■ Problem details
Produce the same data once more, line for line.

★ ★ ★ ★ ★ ★ ★

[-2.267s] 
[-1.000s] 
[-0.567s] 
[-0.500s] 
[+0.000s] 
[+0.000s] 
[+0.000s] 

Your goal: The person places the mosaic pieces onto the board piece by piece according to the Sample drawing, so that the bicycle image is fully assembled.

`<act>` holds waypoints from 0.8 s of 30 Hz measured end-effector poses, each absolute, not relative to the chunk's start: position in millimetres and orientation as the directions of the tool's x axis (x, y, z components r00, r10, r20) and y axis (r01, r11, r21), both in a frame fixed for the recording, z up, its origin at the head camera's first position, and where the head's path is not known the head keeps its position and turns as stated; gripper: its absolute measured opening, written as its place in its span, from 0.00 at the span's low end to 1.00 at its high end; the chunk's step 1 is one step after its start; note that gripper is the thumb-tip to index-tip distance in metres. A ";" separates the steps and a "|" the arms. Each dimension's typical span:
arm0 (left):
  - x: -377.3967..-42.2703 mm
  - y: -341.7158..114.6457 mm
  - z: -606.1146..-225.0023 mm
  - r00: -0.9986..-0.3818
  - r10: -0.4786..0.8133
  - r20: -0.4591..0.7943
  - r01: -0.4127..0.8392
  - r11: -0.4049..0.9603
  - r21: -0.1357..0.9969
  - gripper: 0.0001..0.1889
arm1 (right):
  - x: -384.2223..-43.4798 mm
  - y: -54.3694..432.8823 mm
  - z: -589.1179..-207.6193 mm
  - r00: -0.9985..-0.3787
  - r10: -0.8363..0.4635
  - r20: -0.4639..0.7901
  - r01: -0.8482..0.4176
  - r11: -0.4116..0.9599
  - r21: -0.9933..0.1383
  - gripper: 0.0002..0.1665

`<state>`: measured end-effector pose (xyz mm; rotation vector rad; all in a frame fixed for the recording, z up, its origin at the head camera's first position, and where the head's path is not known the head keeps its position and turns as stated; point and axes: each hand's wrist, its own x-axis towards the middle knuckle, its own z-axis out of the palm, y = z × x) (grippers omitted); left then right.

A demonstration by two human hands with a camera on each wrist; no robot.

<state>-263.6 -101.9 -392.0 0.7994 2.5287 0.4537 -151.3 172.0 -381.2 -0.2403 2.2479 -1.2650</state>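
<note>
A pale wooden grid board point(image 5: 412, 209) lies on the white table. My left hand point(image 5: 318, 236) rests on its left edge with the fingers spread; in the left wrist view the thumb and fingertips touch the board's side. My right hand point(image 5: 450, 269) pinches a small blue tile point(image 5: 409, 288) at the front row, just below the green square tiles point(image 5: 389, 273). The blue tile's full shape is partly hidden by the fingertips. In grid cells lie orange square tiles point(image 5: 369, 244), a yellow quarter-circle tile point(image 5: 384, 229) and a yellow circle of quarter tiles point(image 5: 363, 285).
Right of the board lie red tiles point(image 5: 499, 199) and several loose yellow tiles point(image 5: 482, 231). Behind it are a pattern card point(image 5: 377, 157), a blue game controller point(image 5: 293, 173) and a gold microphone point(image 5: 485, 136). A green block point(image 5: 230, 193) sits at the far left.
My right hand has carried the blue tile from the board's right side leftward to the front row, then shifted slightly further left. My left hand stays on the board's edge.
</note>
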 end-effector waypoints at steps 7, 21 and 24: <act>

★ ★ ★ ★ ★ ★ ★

■ Solution for this task
[-2.267s] 
[-1.000s] 
[-0.567s] 
[-0.500s] 
[+0.000s] 
[+0.000s] 
[+0.000s] 

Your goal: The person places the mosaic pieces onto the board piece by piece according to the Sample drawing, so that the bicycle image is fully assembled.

`<act>` holds waypoints from 0.8 s of 30 Hz measured end-effector poses, each absolute, not relative to the chunk's start: position in millimetres and orientation as the directions of the tool's x axis (x, y, z components r00, r10, r20) and y axis (r01, r11, r21), both in a frame fixed for the recording, z up, its origin at the head camera's first position, and where the head's path is not known the head keeps its position and turns as stated; gripper: its absolute measured opening, written as its place in its span, from 0.00 at the span's low end to 1.00 at its high end; the chunk's step 1 is one step after its start; note that gripper is the thumb-tip to index-tip distance in metres. A ";" separates the steps and a "|" the arms. Each dimension's typical span:
arm0 (left):
  - x: -377.3967..-42.2703 mm
  - y: -341.7158..114.6457 mm
  - z: -606.1146..-225.0023 mm
  - r00: -0.9986..-0.3818
  - r10: -0.4786..0.8133
  - r20: -0.4591..0.7943
  - r01: -0.4127..0.8392
  - r11: -0.4049..0.9603
  - r21: -0.1357..0.9969
  - gripper: 0.0001..0.1889
arm1 (right):
  - x: -384.2223..-43.4798 mm
  - y: -54.3694..432.8823 mm
  - z: -589.1179..-207.6193 mm
  - r00: -0.9985..-0.3787
  - r10: -0.8363..0.4635
  - r20: -0.4639..0.7901
  - r01: -0.8482..0.4176
  - r11: -0.4116..0.9599
  - r21: -0.9933..0.1383
  - gripper: 0.0002..0.1665

`<state>`: measured end-effector pose (xyz mm; rotation vector rad; all in a frame fixed for the recording, z up, its origin at the head camera's first position, and where the head's path is not known the head keeps its position and turns as stated; point and axes: each hand's wrist, its own x-axis towards the middle knuckle, its own z-axis out of the palm, y = z × x) (grippers omitted); left then right.

A demonstration by two human hands with a camera on each wrist; no robot.

<state>-263.6 -101.9 -392.0 0.7994 2.5287 0.4537 -151.3 172.0 -381.2 -0.2403 2.2479 -1.2650</state>
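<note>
A pale wooden grid board point(image 5: 412, 209) lies on the white table. My left hand point(image 5: 318, 236) rests on its left edge with the fingers spread; in the left wrist view the thumb and fingertips touch the board's side. My right hand point(image 5: 450, 269) pinches a small blue tile point(image 5: 409, 288) at the front row, just below the green square tiles point(image 5: 389, 273). The blue tile's full shape is partly hidden by the fingertips. In grid cells lie orange square tiles point(image 5: 369, 244), a yellow quarter-circle tile point(image 5: 384, 229) and a yellow circle of quarter tiles point(image 5: 363, 285).
Right of the board lie red tiles point(image 5: 499, 199) and several loose yellow tiles point(image 5: 482, 231). Behind it are a pattern card point(image 5: 377, 157), a blue game controller point(image 5: 293, 173) and a gold microphone point(image 5: 485, 136). A green block point(image 5: 230, 193) sits at the far left.
My right hand has carried the blue tile from the board's right side leftward to the front row, then shifted slightly further left. My left hand stays on the board's edge.
</note>
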 end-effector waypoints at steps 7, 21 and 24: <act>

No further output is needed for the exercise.